• WORK REQUEST
What you return must be the full data, repeated verbatim, with no pictures in it.

- - - - -

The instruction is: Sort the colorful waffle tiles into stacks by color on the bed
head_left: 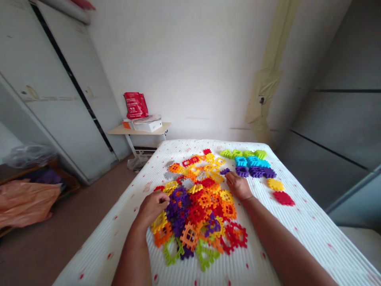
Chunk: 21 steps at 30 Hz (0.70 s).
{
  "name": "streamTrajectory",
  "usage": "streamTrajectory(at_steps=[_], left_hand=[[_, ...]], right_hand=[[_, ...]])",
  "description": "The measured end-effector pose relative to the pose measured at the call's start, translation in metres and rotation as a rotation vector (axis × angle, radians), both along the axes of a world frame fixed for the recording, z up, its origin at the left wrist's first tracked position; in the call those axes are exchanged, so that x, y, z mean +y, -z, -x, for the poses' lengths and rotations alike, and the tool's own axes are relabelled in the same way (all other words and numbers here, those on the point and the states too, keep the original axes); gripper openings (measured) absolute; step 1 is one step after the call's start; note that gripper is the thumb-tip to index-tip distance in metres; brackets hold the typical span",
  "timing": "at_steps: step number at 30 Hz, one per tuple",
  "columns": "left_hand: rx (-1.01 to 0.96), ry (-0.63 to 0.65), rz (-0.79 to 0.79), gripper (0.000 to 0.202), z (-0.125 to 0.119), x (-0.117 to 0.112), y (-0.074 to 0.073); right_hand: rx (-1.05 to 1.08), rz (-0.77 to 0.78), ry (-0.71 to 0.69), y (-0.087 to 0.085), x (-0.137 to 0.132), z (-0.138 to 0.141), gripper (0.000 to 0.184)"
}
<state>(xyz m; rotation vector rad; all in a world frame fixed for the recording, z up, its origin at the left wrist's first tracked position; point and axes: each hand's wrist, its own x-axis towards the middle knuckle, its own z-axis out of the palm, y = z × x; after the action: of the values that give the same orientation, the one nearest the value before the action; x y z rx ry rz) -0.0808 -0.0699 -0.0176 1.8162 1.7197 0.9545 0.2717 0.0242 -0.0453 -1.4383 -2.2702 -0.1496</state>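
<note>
A loose heap of plastic interlocking tiles [198,210] in red, orange, yellow, purple, green and grey covers the middle of the bed. My left hand [152,206] is at the heap's left side, its fingers curled beside a cluster of purple tiles [177,208]; whatever they hold, if anything, is hidden. At the heap's right edge, my right hand [238,186] has its fingertips closed at a small purple tile [225,171]. Past that hand lie sorted rows of green tiles [242,154], blue tiles [252,161] and purple tiles [257,172]. Nearer are a yellow tile [275,184] and a red tile [283,198].
The white ribbed mattress [119,234] carries everything. Behind its far left corner stands a small table [119,130] with a red bag [136,105] and a white box [149,126]. Grey cabinets [59,87] flank the left side; a dark grey panel [336,131] stands on the right.
</note>
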Motion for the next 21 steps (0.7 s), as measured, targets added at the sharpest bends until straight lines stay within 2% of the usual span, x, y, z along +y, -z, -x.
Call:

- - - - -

• RESPONSE TO THIS EXERCISE
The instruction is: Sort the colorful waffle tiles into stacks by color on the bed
head_left: 
Chunk: 21 steps at 30 Hz (0.70 s).
{
  "name": "streamTrajectory",
  "usage": "streamTrajectory(at_steps=[_], left_hand=[[_, ...]], right_hand=[[_, ...]])",
  "description": "The measured end-effector pose relative to the pose measured at the call's start, translation in metres and rotation as a rotation vector (axis × angle, radians), both along the axes of a world frame fixed for the recording, z up, its origin at the left wrist's first tracked position; in the call those axes are exchanged, so that x, y, z mean +y, -z, -x, for the poses' lengths and rotations alike, and the tool's own axes are relabelled in the same way (all other words and numbers here, those on the point and the states too, keep the original axes); gripper openings (measured) absolute; step 1 is one step after the call's start; note that gripper is the thumb-tip to index-tip distance in metres; brackets hold the typical span",
  "timing": "at_steps: step number at 30 Hz, one per tuple",
  "columns": "left_hand: rx (-1.01 to 0.96), ry (-0.63 to 0.65), rz (-0.79 to 0.79), gripper (0.000 to 0.202), z (-0.125 to 0.119), x (-0.117 to 0.112), y (-0.074 to 0.073); right_hand: rx (-1.05 to 1.08), rz (-0.77 to 0.78), ry (-0.71 to 0.69), y (-0.087 to 0.085), x (-0.137 to 0.132), z (-0.138 to 0.141), gripper (0.000 to 0.184)"
}
<state>(xyz m; rotation vector rad; all in a world frame fixed for the recording, z up, its origin at the left wrist's first tracked position; point and axes: each hand's wrist, its own x-axis towards the middle knuckle, its own z-axis out of the palm, y = z × x; after the action: of the values that give the same orientation, the one nearest the value before the action; x y z rx ry rz) -0.0808 -0.0699 -0.0176 1.8162 1.7197 0.9545 0.2717 0.0242 -0.0453 -1.4383 -2.2702 -0.1496</state>
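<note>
A loose heap of plastic interlocking tiles [198,210] in red, orange, yellow, purple, green and grey covers the middle of the bed. My left hand [152,206] is at the heap's left side, its fingers curled beside a cluster of purple tiles [177,208]; whatever they hold, if anything, is hidden. At the heap's right edge, my right hand [238,186] has its fingertips closed at a small purple tile [225,171]. Past that hand lie sorted rows of green tiles [242,154], blue tiles [252,161] and purple tiles [257,172]. Nearer are a yellow tile [275,184] and a red tile [283,198].
The white ribbed mattress [119,234] carries everything. Behind its far left corner stands a small table [119,130] with a red bag [136,105] and a white box [149,126]. Grey cabinets [59,87] flank the left side; a dark grey panel [336,131] stands on the right.
</note>
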Motion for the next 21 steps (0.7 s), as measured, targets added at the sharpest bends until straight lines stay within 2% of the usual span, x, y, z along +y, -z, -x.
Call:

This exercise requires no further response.